[Opening Data section section]
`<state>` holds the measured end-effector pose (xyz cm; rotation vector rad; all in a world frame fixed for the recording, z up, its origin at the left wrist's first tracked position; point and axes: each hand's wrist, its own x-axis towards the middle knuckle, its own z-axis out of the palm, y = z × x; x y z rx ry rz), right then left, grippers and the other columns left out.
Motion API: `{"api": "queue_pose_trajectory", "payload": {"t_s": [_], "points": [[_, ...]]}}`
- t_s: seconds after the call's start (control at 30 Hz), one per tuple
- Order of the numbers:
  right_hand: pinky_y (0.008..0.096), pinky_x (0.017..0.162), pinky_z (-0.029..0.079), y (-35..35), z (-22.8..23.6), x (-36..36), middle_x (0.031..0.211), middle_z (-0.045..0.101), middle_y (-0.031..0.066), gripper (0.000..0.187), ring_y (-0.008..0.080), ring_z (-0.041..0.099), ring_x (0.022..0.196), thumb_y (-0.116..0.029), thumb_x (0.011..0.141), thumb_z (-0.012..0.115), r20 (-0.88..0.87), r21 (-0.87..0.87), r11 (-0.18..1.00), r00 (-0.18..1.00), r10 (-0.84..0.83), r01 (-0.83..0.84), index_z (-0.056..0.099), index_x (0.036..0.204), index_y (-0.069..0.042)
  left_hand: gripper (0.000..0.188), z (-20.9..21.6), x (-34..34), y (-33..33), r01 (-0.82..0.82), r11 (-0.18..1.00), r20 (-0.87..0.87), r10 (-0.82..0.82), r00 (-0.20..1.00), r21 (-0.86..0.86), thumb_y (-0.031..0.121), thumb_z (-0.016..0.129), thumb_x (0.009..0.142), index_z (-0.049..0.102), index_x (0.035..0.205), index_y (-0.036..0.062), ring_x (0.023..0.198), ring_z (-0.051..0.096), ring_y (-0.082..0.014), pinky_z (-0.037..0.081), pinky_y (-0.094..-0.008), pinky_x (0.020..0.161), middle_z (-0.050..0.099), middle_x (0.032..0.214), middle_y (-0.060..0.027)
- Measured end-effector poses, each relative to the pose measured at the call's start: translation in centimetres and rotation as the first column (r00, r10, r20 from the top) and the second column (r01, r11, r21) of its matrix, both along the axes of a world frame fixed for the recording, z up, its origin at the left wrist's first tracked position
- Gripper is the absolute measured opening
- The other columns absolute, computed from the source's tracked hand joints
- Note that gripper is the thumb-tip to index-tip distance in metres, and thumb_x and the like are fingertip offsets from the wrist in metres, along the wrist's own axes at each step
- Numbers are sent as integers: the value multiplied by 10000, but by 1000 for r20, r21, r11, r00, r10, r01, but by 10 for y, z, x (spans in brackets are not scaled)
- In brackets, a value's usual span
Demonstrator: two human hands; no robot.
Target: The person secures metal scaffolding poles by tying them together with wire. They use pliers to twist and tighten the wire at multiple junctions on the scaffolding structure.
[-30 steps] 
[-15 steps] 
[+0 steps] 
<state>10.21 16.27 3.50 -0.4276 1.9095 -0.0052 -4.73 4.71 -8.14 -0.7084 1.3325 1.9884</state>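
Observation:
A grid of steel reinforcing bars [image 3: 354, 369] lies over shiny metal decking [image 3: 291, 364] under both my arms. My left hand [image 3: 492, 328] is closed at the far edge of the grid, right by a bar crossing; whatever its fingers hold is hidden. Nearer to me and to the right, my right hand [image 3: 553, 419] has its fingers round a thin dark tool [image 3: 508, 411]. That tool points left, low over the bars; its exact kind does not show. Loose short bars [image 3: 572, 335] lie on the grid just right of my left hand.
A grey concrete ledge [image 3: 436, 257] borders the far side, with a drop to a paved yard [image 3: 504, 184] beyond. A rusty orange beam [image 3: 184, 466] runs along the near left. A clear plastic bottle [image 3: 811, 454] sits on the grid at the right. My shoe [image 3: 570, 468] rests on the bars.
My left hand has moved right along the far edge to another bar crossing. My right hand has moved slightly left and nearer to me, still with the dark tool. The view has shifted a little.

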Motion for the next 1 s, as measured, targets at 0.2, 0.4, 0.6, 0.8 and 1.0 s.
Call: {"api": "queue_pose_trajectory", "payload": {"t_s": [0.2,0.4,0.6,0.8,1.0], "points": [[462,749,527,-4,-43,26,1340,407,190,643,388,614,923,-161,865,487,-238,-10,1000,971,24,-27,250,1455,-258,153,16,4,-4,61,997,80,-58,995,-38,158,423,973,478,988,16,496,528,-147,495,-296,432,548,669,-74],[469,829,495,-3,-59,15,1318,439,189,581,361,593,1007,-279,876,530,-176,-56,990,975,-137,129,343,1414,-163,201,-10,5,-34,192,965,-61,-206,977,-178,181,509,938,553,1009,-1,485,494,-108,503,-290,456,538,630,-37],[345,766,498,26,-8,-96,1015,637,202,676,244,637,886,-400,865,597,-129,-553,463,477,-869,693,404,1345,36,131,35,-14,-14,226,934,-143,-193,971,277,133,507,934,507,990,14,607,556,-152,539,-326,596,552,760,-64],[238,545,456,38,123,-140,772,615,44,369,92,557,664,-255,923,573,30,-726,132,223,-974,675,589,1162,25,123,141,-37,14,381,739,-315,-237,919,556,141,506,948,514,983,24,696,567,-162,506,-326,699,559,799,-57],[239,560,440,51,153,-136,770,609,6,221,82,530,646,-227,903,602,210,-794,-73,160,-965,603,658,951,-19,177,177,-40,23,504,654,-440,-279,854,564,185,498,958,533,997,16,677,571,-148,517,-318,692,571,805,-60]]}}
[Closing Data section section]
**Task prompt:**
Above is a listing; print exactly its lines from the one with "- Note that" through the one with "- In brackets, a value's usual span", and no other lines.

**The completed task:**
- Note that gripper is the thumb-tip to index-tip distance in metres, and thumb_x and the like are fingertip offsets from the wrist in metres, along the wrist's own axes at each step
- Numbers are sent as integers: the value multiplied by 10000, but by 1000 for r20, r21, r11, r00, r10, r01, but by 10 for y, z, x (spans in brackets are not scaled)
- In brackets, a value's usual span

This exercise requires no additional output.